The Trump team has been pushing false rhetoric regarding immigrants since the moment Trump announced his candidacy in 2015. Starting with his infamous “they’re rapists” comment at his candidacy announcement speech to his call for a “complete and total shutdown of all Muslims entering the United States,” Trump has made it abundantly clear that one of the core parts of his platform was going to be cracking down on illegal and legal immigration.

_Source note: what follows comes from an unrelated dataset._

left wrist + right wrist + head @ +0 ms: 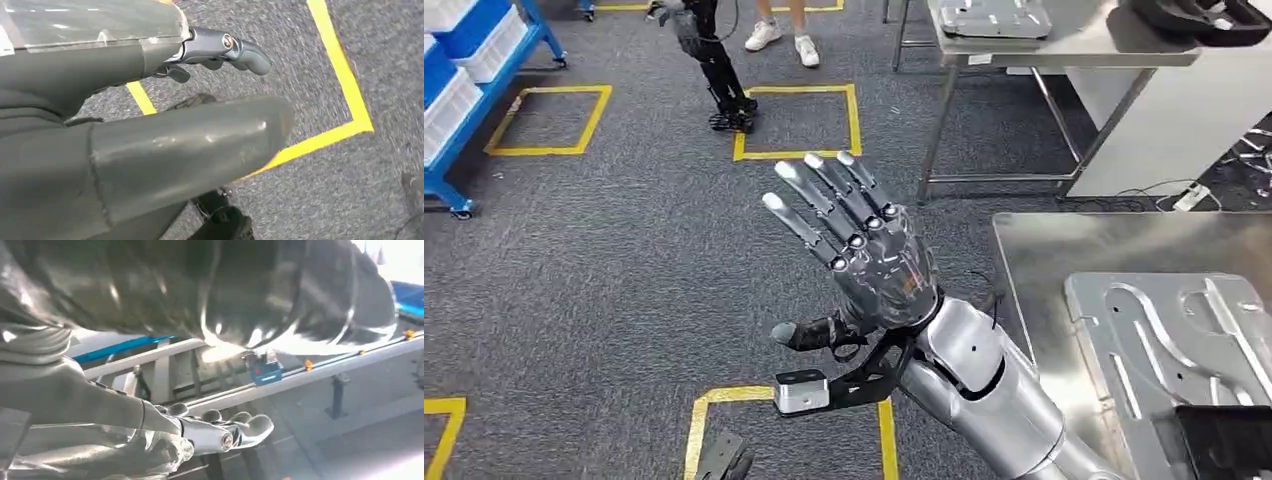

The latter issue he went after with the “travel” ban. The original ban most notably prohibited people from Iraq, Iran, Syria, Yemen, Libya, Sudan, and Somalia from entering the United States for 90 days while also placing new restrictions on the US’s ability to accept refugees. The ban’s stated purpose and title was “Protecting the Nation from Foreign Terrorist Entry into the United States.” The lunacy of the Supreme Court decision to uphold a watered down version of the ban a year later (ignoring the ridiculous conflict of interest in the case as Neil Gorsuch, who voted for Trump, was appointed by the petitioner himself) and the flawed logic of the original ban is clear. Two studies done by the CATO Institute serve as great evidence to this end. First, they found that the vetting process of citizens from the Middle East trying to travel to the United States was already incredible thorough and “robust” including thorough background checks, several rounds of interviews, and fingerprinting. Second, they reported that “Foreigners from [the] seven nations [in the original ban] have killed zero Americans in terrorist attacks on U.S. soil between 1975 and the end of 2015.” In fact, between 1975-2015, terrorists originating from Saudi Arabia, the United Arab Emirates, Egypt, and Lebanon have accounted for far more deaths than any other country in the world. Terrorists from the fifth country on the list, Kuwait, have only accounted for six deaths in the time frame while the top four are all in the triple digits and above. None of those countries were on any iteration of Trump’s travel bans. Trump’s cries for national security fall well short.
As far as the Supreme Court goes, it’s more than obvious that the intention behind the travel ban was maligned. As Justice Sonia Sotomayor writes in Trump v Hawaii, “Based on the evidence in the record, a reasonable observer would conclude that the Proclamation was motivated by anti-Muslim animus … The majority holds otherwise by ignoring the facts, misconstruing our legal precedent, and turning a blind eye to the pain and suffering the Proclamation inflicts upon countless families and individuals, many of whom are United States citizens.” Trump did exactly what he told the voters he would do: he stopped Muslims from entering the United States to the best of his abilities, through a thinly veiled attempt to cry national security.
Not only does the ban fail to actually protect the United States against potential terrorists, the ban actually has harmful, negative impacts. Specifically, it exacerbates the problem of radicalization, arms extremist groups with unlimited recruitment publicity, and jeopardizes our relationship with critical foreign governments. The same CATO report that explored the US’s “robust” vetting processes cited a Department of Homeland Security draft intelligence assessment which found that “most foreign-born, US-based violent extremists likely radicalized several years after their entry into the United States.” Critically, Trump’s ban makes the problem much worse. Former Director of National Intelligence James Clapper, former senior director for counterterrorism and deputy legal adviser at the National Security Council Joshua A. Geltzer, and former Director of the National Counterterrorism Center Matthew G. Olsen published an article for CNN explaining their scathing opposition to the ban in which they write: “The ban is so obviously, palpably, indeed explicitly anti-Muslim in nature that it has — understandably — offended Muslim-American communities around the world, including in the United States. Yet those are precisely the communities that can prove critical for identifying and responding to individuals becoming radicalized by groups like ISIS and al Qaeda.” Furthermore, Clapper et co explain that “effective counterterrorism relies heavily on robust intelligence-sharing relationships with foreign governments.” Restricting a country’s citizens from entering the United States is a “surefire way to offend that country’s government and impede intelligence-sharing, rather than enhancing the flow of information about terrorist threats as effective counterterrorism requires.” In fact, after Chad was included in an iteration of the travel ban, they pulled their troops out of Niger where they had been aiding in a counterterrorism fight against Boko Haram. Despite their removal from Trump’s next ban, “there’s been no indication of when, if ever, Chad’s troops will return to Niger. It’s usually not easy to soothe an offended partner.”
Conclusively, Trump’s travel ban does nothing to improve national security, while subjecting “countless families and individuals … pain and suffering” and arming extremists groups with recruitment materials. Nevermind the justification is essentially to punish citizens of foreign countries because the government believes a few individuals from their country pose a threat to national security. Trump’s Muslim ban is incredibly dangerous and blatantly unconstitutional.